After six months of investigations by government agencies, Cherin said he knows of no company that has been formally charged with misclassification. The federal agencies involved in the audits are usually the Department of Justice, Department of Labor and Internal Revenue Service; at the state level, it’s the California Labor Commission.
The American Trucking Associations has begun to receive calls from truckers in other parts of the country about alleged misclassifications, although “California has been most blatant,” Whalen said.
Harbor drayage companies suspect the Teamsters union is at least partly responsible for encouraging the stepped-up audits. Whalen suggested the union’s efforts are part of a larger plan that includes recent legislative attempts in New York, New Jersey and Washington to classify harbor truck drivers as employees.
Labor unions, by law, can’t organize independent contractors, but they are able to organize direct employees.
Lawsuits aimed at specific companies believed to be misclassifying employees are also part of the strategy. The U.S. District Court in Newark in late June dismissed a lawsuit in New Jersey charging that drayage operator Ironbound misclassified its drivers as independent contractors (see sidebar.).
Cherin said the “smoking gun” in California was an April 3 letter from Teamsters General President James P. Hoffa to Gov. Jerry Brown commending the work the California Labor Commission was doing in the area of misclassification. “We believe the port trucking industry is one of the biggest culprits,” Hoffa said. “I’m glad to know that California, in collaboration with the U.S. Department of Labor, is seeking to end this practice.”
Brown began to look into the misclassification issue when he was California’s attorney general.
With the battle line drawn between drivers and the Teamsters on one side, and the trucking industry on the other, each side has plotted a strategy.
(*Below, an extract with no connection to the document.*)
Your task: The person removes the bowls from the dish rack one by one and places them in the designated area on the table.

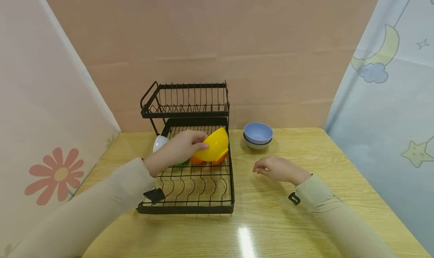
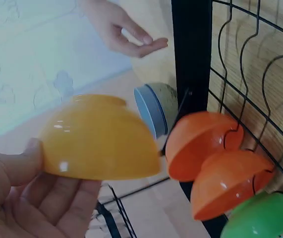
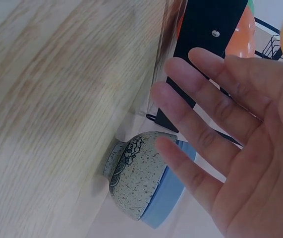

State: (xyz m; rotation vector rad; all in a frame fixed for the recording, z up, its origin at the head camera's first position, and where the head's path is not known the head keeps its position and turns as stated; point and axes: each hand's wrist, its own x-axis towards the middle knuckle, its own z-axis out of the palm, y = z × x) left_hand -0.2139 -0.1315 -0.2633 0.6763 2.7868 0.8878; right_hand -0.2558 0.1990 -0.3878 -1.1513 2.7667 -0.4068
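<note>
A yellow bowl (image 1: 215,145) is tilted over the right side of the black dish rack (image 1: 185,209). My left hand (image 1: 179,147) pinches its rim between thumb and fingers, as the left wrist view also shows. Two orange bowls (image 2: 204,144) and a green bowl (image 2: 261,218) stand on edge among the rack's wires just below it. My right hand (image 1: 279,169) hovers over the table to the right of the rack, relaxed fingers holding nothing. Beyond it sits a blue bowl (image 1: 258,133) nested in a speckled bowl (image 3: 140,173) with a dark pattern.
A white bowl (image 1: 160,142) leans at the rack's left side, partly behind my left forearm. The rack's upper tier (image 1: 186,114) rises at the back. The wooden table (image 1: 285,220) runs to a hanging cloth (image 1: 271,62) behind and at both sides.
</note>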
The Teamsters has sponsored or at least supported legislation at the state and federal levels to have harbor drayage drivers classified as employees.
The union also has supported lawsuits by drivers against specific companies, although misclassification suits are so fact-intensive that a decision for or against labor is usually considered non-precedent-setting in other locations.
The Teamsters believes it also is scoring points at the federal agency level. Secretary of Labor Hilda Solis in December discussed the administration’s efforts and coordination with the IRS to combat employee misclassification, Michels noted.
The ATA won a significant victory last year when its lawsuit against the Port of Los Angeles resulted in a ruling by the U.S. Court of Appeals for the 9th Circuit that the employee-mandate in the port’s clean-trucks program was illegal. The ATA and the Harbor Trucking Association in Southern California are educating their members what they should and should not include in their contracts with drivers in order to demonstrate a lack of control by the companies.